Pre-processing functions

I will make these a bit prettier, but basically they just convert the existing data frames with distance/ similarity info into “distance” matrices.

#### useful functions ####
convert_similarity_to_matrix <- function(wide_data) {
  #work into symmetric matrix (messy)
  #convert to matrix
  m <- as.matrix(wide_data)
  #add extra row
  m <- rbind(m,c(rep(NA,ncol(m)-1),1.0))
  row.names(m)[nrow(m)] <- colnames(m)[ncol(m)]
  #add extra column
  m <- cbind(c(1.0,rep(NA,nrow(m)-1)),m)
  colnames(m)[1] <- row.names(m)[1]
  #convert into symmetric matrix (using forceSymmetric in Matrix package)
  diag(m) <- 1
  m <- forceSymmetric(m)
  #return
  m
}

convert_similarity_to_distance <- function(wide_data, col_name,reverse_dist=T, human_data=T) {
  #convert human similarity values based on a similarity column name
  #extract subset of wide human data
  temp <- as.data.frame(wide_data) %>%
    select(animal1,animal2, !!col_name) %>%
    spread(animal2,!!col_name,fill="", convert=T)
  #change animal1 column to row name
  row.names(temp) <- temp$animal1
  temp <- temp %>%
    select(-animal1)
  if (human_data) {
    #convert to symmetric matrix
    temp <- convert_similarity_to_matrix(temp)
  } else {
    #convert to matrix
    temp <- as.matrix(temp)
  }
  
  if (reverse_dist) {
    #convert from similarity to "distance"
    temp <- 1- temp
  }
  #return
  temp
}

LOAD DATA

LANG_ANIMAL_DISTANCE_COLOR <- here("data/processed/animal_color_distances_language_wiki.csv")
LANG_ANIMAL_DISTANCE_COLOR

## [1] "/Users/martinzettersten/Documents/GitHub/keb_2019_reanalysis/data/processed/animal_color_distances_language_wiki.csv"

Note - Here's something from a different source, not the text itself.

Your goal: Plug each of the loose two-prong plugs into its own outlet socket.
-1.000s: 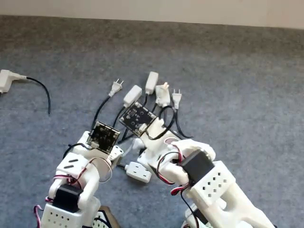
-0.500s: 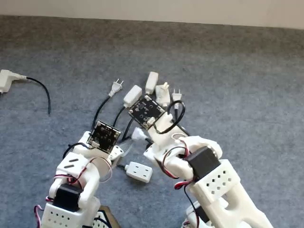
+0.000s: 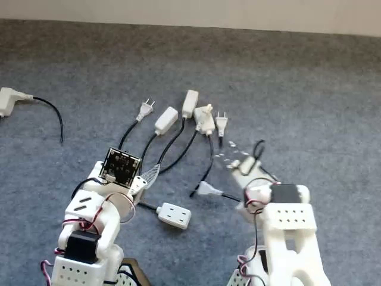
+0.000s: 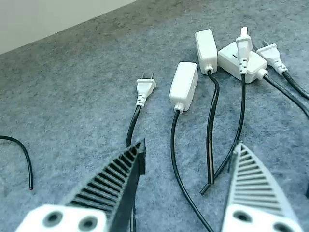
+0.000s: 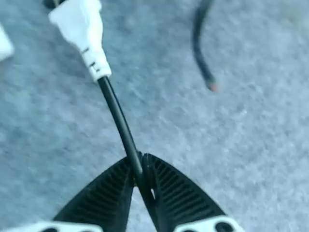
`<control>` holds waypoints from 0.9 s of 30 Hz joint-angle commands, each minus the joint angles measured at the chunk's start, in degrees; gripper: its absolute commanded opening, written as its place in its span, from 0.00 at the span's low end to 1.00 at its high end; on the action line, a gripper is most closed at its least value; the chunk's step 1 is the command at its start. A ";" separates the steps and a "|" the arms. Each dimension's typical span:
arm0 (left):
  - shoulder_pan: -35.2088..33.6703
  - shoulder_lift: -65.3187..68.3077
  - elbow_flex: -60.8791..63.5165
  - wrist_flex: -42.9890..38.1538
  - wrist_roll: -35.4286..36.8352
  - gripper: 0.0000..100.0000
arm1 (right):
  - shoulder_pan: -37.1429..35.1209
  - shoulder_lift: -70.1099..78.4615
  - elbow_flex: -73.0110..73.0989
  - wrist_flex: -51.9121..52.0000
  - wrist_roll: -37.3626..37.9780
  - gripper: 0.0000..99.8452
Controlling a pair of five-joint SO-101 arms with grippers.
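Two-prong plug (image 5: 79, 26) lies just ahead of the right gripper (image 5: 140, 166). The jaws are pinched tight on its black cable (image 5: 118, 121), not on the plug body. It is not seated yet; the free socket block (image 3: 174, 215) sits off to that gripper's side, toward the left arm. The left gripper (image 4: 188, 154) is spread wide and holds nothing. Ahead of it lie a loose plug (image 4: 145, 87), a long socket (image 4: 185, 86), a short socket (image 4: 206, 44), and a far socket (image 4: 229, 60) with a plug (image 4: 243, 43) lying across it, prongs apparently bare. An end plug (image 4: 270, 52) is just beside. Judgement: no pair joined, all left. No readable writing.
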 commanded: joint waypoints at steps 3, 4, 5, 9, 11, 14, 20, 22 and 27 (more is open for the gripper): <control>-0.48 -0.40 -0.22 -1.05 -0.18 0.28 | 9.27 -0.84 -0.40 -0.57 9.67 0.01; -0.40 -0.40 -0.04 -1.05 -0.18 0.28 | 9.80 -0.92 -0.40 -0.57 10.37 0.01; -0.31 -0.40 0.31 -1.14 -0.18 0.28 | 9.89 -0.92 -0.40 -0.57 10.64 0.01; -0.22 -0.40 0.75 -1.76 -0.18 0.28 | 11.21 -0.92 -1.98 0.22 10.99 0.01; -0.22 -0.40 0.75 -1.85 -0.18 0.28 | 10.95 -0.92 -2.77 1.45 10.73 0.01; -0.22 -0.40 0.75 -1.85 -0.18 0.28 | 7.69 -0.84 -2.42 4.18 10.73 0.01; -0.04 -0.40 1.63 -1.93 -0.18 0.28 | -2.15 2.68 -6.29 14.02 10.73 0.18; 0.92 -0.40 1.63 -1.93 -0.18 0.28 | -3.30 6.90 -11.03 14.55 10.64 0.25; 1.45 -0.40 1.63 -1.67 -0.26 0.28 | -3.38 23.16 -26.86 15.52 9.05 0.30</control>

LANG_ANIMAL_DISTANCE_SHAPE<- here("data/processed/animal_shape_distances_language_wiki.csv")
LANG_ANIMAL_DISTANCE_TEXTURE <- here("data/processed/animal_texture_distances_language_wiki.csv")
TIDY_HUMAN_PATH <- here("data/processed/tidy_human_data.csv")

language_data <- read_csv(LANG_ANIMAL_DISTANCE_COLOR) %>%
  left_join(read_csv(LANG_ANIMAL_DISTANCE_SHAPE), by  = c("animal1", "animal2")) %>%
  left_join(read_csv(LANG_ANIMAL_DISTANCE_TEXTURE),by  = c("animal1", "animal2")) %>%
  select(-contains("PCA"))
human_data <- read_csv(TIDY_HUMAN_PATH)
human_data_wide <- human_data %>%
  unite("measure", c("participant_type", "similarity_type")) %>%
  spread(measure, human_similarity)

COLOR

SIMPLE DENDOGRAMS

SIGHTED HUMAN DENDOGRAM

sighted_human_color_clust <- human_data_wide %>%
  convert_similarity_to_distance("sighted_human_similarity_color") %>%
  as.dist() %>%
  hclust()
ggdendro::ggdendrogram(sighted_human_color_clust, rotate = T) +
  ggtitle("Sighted Human Similarity Color")

BLIND HUMAN DENDOGRAM

blind_human_color_clust <- human_data_wide %>%
  convert_similarity_to_distance("blind_human_similarity_color") %>%
  as.dist() %>%
  hclust()
ggdendro::ggdendrogram(blind_human_color_clust, rotate = T) +
  ggtitle("Blind Human Similarity Color")

LANGUAGE DENDOGRAM

language_color_clust <- language_data %>%
  convert_similarity_to_distance("language_similarity_simple_dist_color", reverse_dist=F, human_data=F) %>%
  as.dist() %>%
  hclust()
ggdendro::ggdendrogram(language_color_clust, rotate = T) +
  ggtitle("Language Distances Color")

BLIND TO SIGHTED HUMAN COMPARISON

DEFAULT TANGLEGRAM

Lower entanglement is better (0 is perfect alignment).

dends <- dendlist(as.dendrogram(blind_human_color_clust), as.dendrogram(sighted_human_color_clust))
x <- tanglegram(dends, common_subtrees_color_branches = TRUE, highlight_branches_lwd = F) 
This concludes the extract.